What you need to do:
Repeat the entries that follow verbatim, without any of their pictures.

* * * * * * *

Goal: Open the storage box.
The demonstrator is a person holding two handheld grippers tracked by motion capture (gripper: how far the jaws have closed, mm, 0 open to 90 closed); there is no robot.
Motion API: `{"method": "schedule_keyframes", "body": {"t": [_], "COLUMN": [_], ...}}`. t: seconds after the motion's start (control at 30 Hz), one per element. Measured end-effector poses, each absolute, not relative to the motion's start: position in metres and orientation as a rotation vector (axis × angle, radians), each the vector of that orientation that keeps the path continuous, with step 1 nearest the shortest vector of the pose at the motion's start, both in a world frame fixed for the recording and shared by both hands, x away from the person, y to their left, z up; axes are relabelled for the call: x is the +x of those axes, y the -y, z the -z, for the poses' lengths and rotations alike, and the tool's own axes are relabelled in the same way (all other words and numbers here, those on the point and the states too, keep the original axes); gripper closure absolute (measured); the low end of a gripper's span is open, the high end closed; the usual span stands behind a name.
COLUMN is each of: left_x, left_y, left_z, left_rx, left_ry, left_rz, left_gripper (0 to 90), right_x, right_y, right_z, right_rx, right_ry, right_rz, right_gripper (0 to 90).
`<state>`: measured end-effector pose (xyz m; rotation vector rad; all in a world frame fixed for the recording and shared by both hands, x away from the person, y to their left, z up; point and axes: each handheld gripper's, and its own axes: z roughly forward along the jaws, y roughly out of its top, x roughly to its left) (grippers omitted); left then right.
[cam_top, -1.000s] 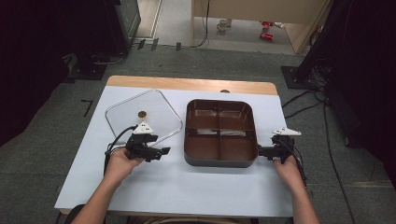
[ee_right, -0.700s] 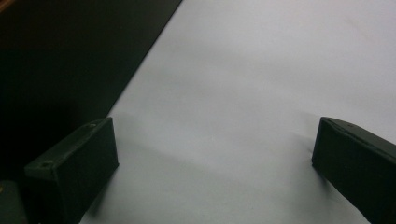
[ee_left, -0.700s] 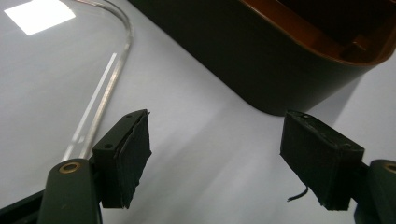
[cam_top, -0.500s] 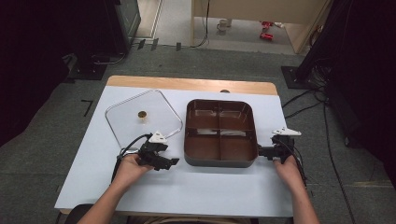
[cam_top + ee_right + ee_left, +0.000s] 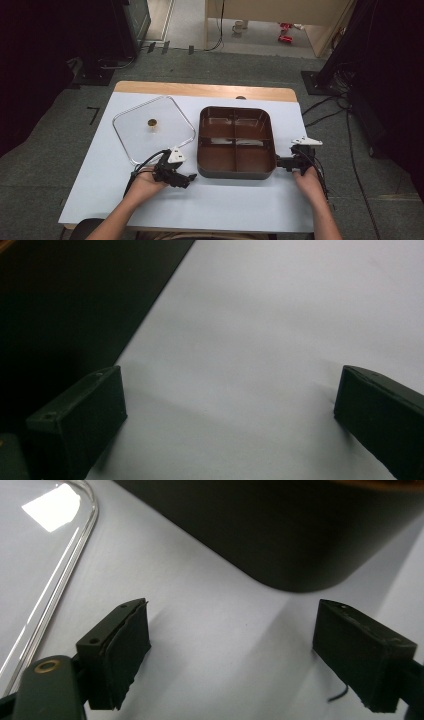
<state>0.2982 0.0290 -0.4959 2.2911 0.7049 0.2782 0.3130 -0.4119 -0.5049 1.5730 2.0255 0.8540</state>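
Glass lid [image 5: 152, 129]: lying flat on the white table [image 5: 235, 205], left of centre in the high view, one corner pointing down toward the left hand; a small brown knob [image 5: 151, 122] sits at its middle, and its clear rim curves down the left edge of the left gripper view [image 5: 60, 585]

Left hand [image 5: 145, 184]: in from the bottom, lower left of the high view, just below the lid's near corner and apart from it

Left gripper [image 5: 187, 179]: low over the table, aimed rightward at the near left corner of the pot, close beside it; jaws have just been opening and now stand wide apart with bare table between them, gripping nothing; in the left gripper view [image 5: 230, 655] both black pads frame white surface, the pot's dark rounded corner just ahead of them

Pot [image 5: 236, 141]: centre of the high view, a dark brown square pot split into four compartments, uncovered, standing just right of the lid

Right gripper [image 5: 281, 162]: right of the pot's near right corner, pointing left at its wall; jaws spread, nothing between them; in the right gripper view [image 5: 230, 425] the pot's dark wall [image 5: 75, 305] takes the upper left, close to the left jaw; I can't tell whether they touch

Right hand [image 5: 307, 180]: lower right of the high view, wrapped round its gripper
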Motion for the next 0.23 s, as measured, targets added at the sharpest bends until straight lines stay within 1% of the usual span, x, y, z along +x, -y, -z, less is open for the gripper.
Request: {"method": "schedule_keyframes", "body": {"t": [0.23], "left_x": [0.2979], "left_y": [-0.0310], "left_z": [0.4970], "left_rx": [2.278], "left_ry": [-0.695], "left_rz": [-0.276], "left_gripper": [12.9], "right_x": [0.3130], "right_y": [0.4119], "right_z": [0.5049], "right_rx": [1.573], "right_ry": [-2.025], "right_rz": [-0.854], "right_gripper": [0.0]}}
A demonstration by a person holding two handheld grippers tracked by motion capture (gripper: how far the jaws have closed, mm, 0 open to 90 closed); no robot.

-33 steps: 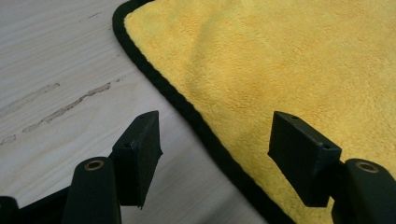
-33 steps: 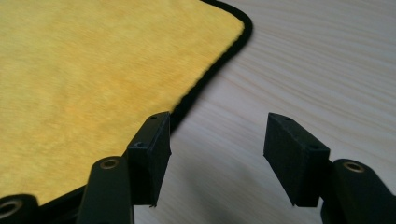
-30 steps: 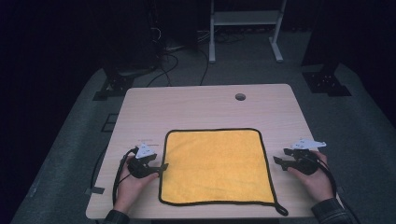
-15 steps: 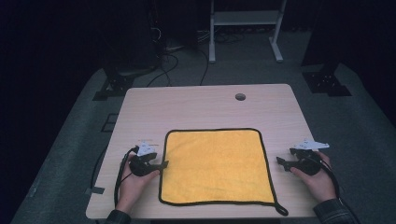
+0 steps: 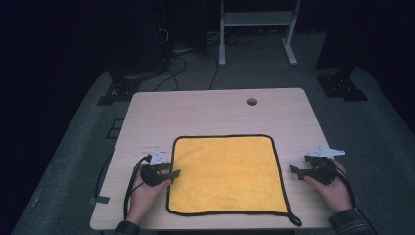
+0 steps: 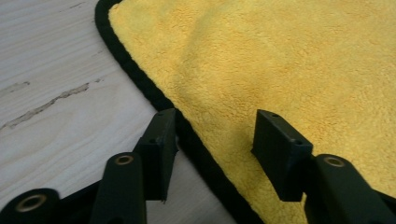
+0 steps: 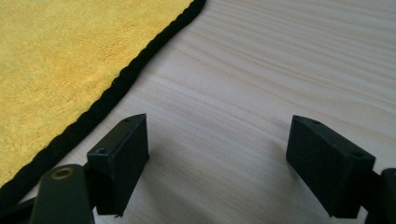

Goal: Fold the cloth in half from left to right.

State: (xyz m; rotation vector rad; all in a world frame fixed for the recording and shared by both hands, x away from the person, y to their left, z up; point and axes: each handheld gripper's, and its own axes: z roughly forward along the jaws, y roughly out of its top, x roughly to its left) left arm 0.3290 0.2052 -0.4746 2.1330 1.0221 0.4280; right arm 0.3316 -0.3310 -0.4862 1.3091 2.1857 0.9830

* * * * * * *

Solved exercise:
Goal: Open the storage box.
The demonstrator is a person holding two handheld grippers tracked by motion capture (gripper: how far the jaws have closed, mm, 0 open to 90 closed); there is no robot.
Motion API: `{"method": "schedule_keyframes", "body": {"t": [_], "COLUMN": [_], ...}}`. t: seconds after the motion's start (control at 30 Hz), one per element. Measured end-effector poses, each absolute, not relative to the motion's start: position in metres and orientation as a rotation vector (axis × angle, radians), each the vector of that orientation that keeps the path continuous, with step 1 nearest the shortest vector of the pose at the motion's start, both in a world frame fixed for the recording and shared by both hands, x away from the person, y to their left, z up; axes are relabelled for the call: x is the +x of those axes, y the -y, z the -z, for the poses' lengths and rotations alike, and the tool's own axes are relabelled in the same way (all other words and numbers here, those on the point and the states too, keep the original axes); gripper closure absolute (measured); the low end of a gripper's span is open, the high end closed; the usual span stands behind a name.
COLUMN is each of: left_x, left_y, left_z, left_rx, left_ry, left_rz, left_gripper (0 to 90), right_x, right_y, right_z, right_rx, right_ry, right_rz, right_gripper (0 to 90).
`<state>`: measured end-effector pose (xyz m; rotation vector rad; all in a world frame fixed for the recording and shared by both hands, x away from the person, y to their left, z up; point and axes: each handheld gripper's, and its own axes: z roughly forward along the jaws, y roughly out of its top, x roughly to its left) (grippers omitted); left then right.
[cam_top, -1.000s] 
[ee_right, -0.700s] 
[ee_left, -0.700s] 
[cam_top, -0.500s] 
[cam_top + ee_right + ee_left, +0.000s] 
<state>0.2982 0.0290 -0.4959 2.2911 0.7049 0.2782 0.3130 -0.4119 -0.5049 1.5730 2.0255 0.8540</state>
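Glass lid [image 5: 152, 129]: lying flat on the white table [image 5: 235, 205], left of centre in the high view, one corner pointing down toward the left hand; a small brown knob [image 5: 151, 122] sits at its middle, and its clear rim curves down the left edge of the left gripper view [image 5: 60, 585]

Left hand [image 5: 145, 184]: in from the bottom, lower left of the high view, just below the lid's near corner and apart from it

Left gripper [image 5: 187, 179]: low over the table, aimed rightward at the near left corner of the pot, close beside it; jaws have just been opening and now stand wide apart with bare table between them, gripping nothing; in the left gripper view [image 5: 230, 655] both black pads frame white surface, the pot's dark rounded corner just ahead of them

Pot [image 5: 236, 141]: centre of the high view, a dark brown square pot split into four compartments, uncovered, standing just right of the lid

Right gripper [image 5: 281, 162]: right of the pot's near right corner, pointing left at its wall; jaws spread, nothing between them; in the right gripper view [image 5: 230, 425] the pot's dark wall [image 5: 75, 305] takes the upper left, close to the left jaw; I can't tell whether they touch

Right hand [image 5: 307, 180]: lower right of the high view, wrapped round its gripper
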Motion for the next 0.23 s, as measured, targets added at the sharpest bends until straight lines stay within 1% of the usual span, x, y, z along +x, -y, -z, less is open for the gripper.
Request: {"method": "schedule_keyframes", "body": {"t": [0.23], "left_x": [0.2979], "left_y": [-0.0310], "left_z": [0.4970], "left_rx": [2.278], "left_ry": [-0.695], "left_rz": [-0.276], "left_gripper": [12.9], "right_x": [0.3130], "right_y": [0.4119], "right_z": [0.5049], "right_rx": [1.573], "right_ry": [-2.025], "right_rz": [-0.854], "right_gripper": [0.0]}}
A demonstration by a person holding two handheld grippers tracked by motion capture (gripper: how far the jaws have closed, mm, 0 open to 90 closed); no robot.

-33 steps: 
-33 steps: 
-30 steps: 
-15 steps: 
+0 steps: 
+0 steps: 
+0 steps: 

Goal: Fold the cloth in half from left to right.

State: (xyz m; rotation vector rad; all in a world frame fixed for the recording and shared by both hands, x away from the person, y to their left, z up; point and axes: each handheld gripper's, and its own axes: z roughly forward along the jaws, y roughly out of its top, x roughly to its left) left arm 0.3290 0.2052 -0.4746 2.1330 1.0221 0.4280; right arm 0.3316 -0.3310 -0.4862 1.3091 2.1857 0.9830

Whatever the exercise asked has now been answered.